Consider a random variable $X\sim\text{Uniform}[e, e^2]$ and define the new random variable $Y = \ln(X)$.
A) How do we compute $E(Y)$, using the theorem that states that $$E(g(X)) = \int_{-\infty}^{\infty} g(x)f_{X}(x) dx$$
B) How do you compute $E(Y)$ by computing the probability density function of $Y$ first?
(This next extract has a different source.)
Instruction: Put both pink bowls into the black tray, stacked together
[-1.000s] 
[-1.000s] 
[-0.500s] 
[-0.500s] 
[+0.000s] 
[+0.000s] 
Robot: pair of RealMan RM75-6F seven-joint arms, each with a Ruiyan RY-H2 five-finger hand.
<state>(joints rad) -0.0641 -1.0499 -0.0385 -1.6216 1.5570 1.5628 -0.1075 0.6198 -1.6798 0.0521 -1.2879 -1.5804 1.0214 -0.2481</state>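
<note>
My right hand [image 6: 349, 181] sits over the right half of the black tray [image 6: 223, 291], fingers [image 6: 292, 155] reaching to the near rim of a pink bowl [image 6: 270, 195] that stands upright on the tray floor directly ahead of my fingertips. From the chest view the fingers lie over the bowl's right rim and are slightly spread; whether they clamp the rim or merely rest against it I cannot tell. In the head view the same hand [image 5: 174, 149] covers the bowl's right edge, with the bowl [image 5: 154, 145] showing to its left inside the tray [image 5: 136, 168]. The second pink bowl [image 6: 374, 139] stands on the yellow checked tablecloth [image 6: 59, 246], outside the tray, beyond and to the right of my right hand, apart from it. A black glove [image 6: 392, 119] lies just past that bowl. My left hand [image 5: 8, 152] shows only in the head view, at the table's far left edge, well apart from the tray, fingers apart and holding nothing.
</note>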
(A) Take $g(x)=\ln(x)$ to get \begin{multline*} \mathbb{E}\left[Y\right]=\mathbb{E}\left[\ln(X)\right]=\int_{-\infty}^{\infty}\ln(x)f_{X}(x)dx=\int_{-\infty}^{\infty}\ln(x)\frac{\boldsymbol{1}_{(e,e^{2})}(x)}{e^{2}-e}dx\\ =\frac{1}{e^{2}-e}\int_{e}^{e^{2}}\ln(x)dx=\frac{e^{2}}{e^{2}-e}. \end{multline*}
(B) If $1<y<2$, then \begin{multline*} F_{Y}(y)=\mathbb{P}(Y\leq y)=\mathbb{P}(\ln(X)\leq y)=\mathbb{P}(X\leq e^{y})=\int_{-\infty}^{e^{y}}f_{X}(x)dx\\ =\int_{-\infty}^{e^{y}}\frac{\boldsymbol{1}_{(e,e^{2})}(x)}{e^{2}-e}dx=\frac{1}{e^{2}-e}\int_{e}^{e^{y}}dx=\frac{e^{y}-e}{e^{2}-e}. \end{multline*} Taking derivatives, it follows that $$ f_{Y}(y)=\frac{e^{y}\boldsymbol{1}_{(1,2)}(y)}{e^{2}-e}. $$ Therefore, $$ \mathbb{E}\left[Y\right]=\int_{-\infty}^{\infty}yf_{Y}(y)dy=\int_{-\infty}^{\infty}y\frac{e^{y}\boldsymbol{1}_{(1,2)}(y)}{e^{2}-e}dy=\frac{1}{e^{2}-e}\int_{1}^{2}ye^{y}dy=\frac{e^{2}}{e^{2}-e}. $$ This is the same answer as was obtained in part (A).